→ DATASET EXTRACT
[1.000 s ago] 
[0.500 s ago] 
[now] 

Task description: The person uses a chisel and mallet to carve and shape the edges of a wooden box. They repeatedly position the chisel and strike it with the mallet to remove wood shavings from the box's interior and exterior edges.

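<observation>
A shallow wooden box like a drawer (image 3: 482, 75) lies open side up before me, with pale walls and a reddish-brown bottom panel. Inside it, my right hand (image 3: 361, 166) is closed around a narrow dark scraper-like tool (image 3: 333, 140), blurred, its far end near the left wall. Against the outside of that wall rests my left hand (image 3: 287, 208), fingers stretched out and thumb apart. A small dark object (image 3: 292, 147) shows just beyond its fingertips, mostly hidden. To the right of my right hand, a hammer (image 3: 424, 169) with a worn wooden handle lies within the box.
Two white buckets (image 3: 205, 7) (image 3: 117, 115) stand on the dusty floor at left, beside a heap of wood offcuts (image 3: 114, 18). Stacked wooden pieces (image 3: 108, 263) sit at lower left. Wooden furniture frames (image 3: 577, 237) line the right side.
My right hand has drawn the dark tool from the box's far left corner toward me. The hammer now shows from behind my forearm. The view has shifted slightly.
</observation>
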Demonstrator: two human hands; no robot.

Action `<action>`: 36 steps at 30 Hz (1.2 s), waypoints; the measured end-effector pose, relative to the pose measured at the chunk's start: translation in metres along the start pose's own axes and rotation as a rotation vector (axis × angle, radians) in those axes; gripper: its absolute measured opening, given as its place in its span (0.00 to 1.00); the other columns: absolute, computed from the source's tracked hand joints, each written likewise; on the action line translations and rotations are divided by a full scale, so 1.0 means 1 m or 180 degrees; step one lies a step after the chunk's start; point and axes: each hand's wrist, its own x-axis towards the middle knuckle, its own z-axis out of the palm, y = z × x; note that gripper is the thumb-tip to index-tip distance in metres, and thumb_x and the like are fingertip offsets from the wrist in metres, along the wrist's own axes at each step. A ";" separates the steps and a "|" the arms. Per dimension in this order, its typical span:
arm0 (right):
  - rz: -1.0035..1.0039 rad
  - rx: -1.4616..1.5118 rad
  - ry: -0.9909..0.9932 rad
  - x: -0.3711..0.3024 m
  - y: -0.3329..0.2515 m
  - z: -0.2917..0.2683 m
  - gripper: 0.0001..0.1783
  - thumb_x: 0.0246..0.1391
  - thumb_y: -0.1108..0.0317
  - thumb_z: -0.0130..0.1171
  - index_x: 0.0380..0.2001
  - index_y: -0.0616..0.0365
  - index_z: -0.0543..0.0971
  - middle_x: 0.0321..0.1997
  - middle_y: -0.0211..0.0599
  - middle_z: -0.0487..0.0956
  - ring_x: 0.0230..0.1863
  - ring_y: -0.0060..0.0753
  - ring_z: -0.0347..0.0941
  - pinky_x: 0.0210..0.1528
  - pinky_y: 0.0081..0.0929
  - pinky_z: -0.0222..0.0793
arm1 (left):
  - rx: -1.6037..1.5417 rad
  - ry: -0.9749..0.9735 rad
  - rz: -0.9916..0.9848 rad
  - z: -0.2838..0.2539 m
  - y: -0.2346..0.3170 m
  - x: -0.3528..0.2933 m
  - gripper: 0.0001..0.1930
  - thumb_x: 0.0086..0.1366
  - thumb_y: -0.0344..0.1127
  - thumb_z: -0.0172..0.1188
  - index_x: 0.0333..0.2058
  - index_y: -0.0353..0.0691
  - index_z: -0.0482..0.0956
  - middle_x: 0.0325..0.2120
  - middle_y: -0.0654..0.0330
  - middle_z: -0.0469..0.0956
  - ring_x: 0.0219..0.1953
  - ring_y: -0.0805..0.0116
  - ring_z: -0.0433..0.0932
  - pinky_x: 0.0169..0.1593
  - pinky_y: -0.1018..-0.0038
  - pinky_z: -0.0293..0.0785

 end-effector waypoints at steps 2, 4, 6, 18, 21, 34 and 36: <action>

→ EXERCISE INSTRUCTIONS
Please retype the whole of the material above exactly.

→ RESULT OF THE TASK
[1.000 s ago] 
[0.500 s ago] 
[now] 

Task description: The person uses a chisel and mallet to carve and shape the edges of a wooden box. They repeatedly position the chisel and strike it with the mallet to remove wood shavings from the box's interior and exterior edges.

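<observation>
A shallow wooden box like a drawer (image 3: 482, 75) lies open side up before me, with pale walls and a reddish-brown bottom panel. Inside it, my right hand (image 3: 361, 166) is closed around a narrow dark scraper-like tool (image 3: 333, 140), blurred, its far end near the left wall. Against the outside of that wall rests my left hand (image 3: 287, 208), fingers stretched out and thumb apart. A small dark object (image 3: 292, 147) shows just beyond its fingertips, mostly hidden. To the right of my right hand, a hammer (image 3: 424, 169) with a worn wooden handle lies within the box.
Two white buckets (image 3: 205, 7) (image 3: 117, 115) stand on the dusty floor at left, beside a heap of wood offcuts (image 3: 114, 18). Stacked wooden pieces (image 3: 108, 263) sit at lower left. Wooden furniture frames (image 3: 577, 237) line the right side.
My right hand has drawn the dark tool from the box's far left corner toward me. The hammer now shows from behind my forearm. The view has shifted slightly.
</observation>
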Demonstrator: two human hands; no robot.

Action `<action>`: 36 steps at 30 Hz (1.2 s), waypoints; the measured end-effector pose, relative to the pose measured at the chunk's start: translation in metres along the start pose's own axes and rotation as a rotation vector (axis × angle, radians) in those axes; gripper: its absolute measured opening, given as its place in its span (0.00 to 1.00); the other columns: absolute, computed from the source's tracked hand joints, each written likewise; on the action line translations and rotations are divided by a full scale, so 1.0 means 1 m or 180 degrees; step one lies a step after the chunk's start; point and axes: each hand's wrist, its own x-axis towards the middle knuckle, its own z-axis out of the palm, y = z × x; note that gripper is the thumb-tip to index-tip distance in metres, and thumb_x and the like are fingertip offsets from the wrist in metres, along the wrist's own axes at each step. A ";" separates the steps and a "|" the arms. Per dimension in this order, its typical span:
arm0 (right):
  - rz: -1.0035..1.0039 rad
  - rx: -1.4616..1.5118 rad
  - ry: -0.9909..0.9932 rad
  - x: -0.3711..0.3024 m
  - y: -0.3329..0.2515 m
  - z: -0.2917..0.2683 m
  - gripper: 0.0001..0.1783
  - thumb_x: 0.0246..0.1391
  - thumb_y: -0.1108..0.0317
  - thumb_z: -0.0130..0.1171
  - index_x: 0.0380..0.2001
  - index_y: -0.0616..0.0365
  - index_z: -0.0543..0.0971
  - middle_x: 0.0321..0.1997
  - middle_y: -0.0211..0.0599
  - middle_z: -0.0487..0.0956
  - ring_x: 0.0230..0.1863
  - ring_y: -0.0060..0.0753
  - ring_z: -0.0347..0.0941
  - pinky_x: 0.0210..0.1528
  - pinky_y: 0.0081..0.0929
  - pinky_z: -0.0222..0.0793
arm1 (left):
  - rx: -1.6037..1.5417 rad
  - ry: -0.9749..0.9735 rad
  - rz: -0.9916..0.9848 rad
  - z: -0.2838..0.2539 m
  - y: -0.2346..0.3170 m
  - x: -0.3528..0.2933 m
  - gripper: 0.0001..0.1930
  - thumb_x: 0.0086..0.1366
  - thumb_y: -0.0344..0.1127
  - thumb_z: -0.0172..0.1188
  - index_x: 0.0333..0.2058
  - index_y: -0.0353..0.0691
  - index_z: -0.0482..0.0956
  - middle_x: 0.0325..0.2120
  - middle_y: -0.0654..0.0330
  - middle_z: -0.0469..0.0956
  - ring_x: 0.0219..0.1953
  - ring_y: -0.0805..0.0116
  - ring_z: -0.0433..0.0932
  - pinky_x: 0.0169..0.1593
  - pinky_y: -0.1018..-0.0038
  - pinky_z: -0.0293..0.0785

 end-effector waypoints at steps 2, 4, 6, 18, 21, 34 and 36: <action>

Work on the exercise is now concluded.